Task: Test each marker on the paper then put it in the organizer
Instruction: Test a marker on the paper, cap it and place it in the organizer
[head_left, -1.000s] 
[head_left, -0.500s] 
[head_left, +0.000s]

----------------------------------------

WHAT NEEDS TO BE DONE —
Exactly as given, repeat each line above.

RESPONSE TO THIS TASK —
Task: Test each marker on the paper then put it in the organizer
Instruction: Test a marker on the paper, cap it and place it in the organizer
[head_left, -1.000s] 
[head_left, -0.500s] 
[head_left, +0.000s]

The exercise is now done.